START The data
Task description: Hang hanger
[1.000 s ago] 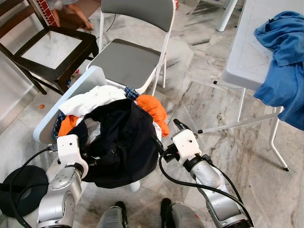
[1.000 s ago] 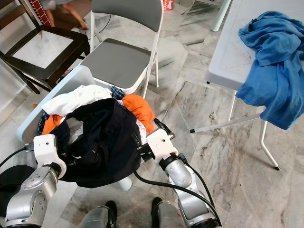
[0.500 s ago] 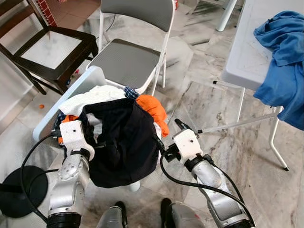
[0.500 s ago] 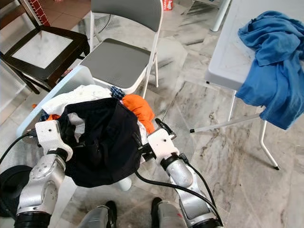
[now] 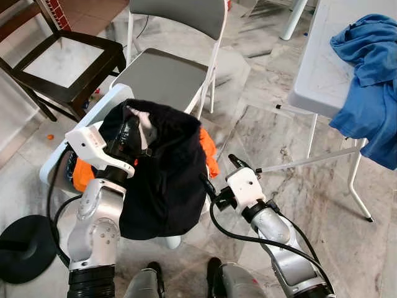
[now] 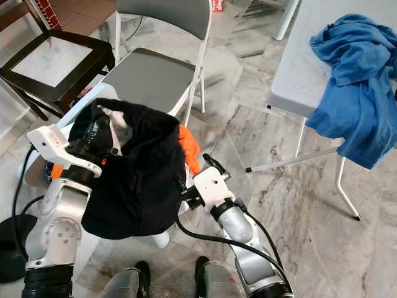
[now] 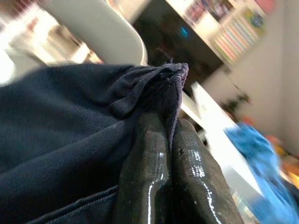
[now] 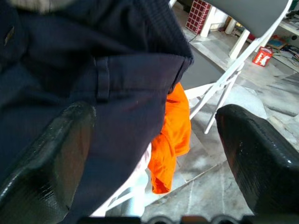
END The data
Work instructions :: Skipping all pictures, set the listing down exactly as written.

Solution to this problem ::
Task description: Hang hanger
[1.000 s ago] 
[1.000 s ago] 
[0.500 s ago] 
[0.500 s ago] 
[now] 
[now] 
[now] 
[now] 

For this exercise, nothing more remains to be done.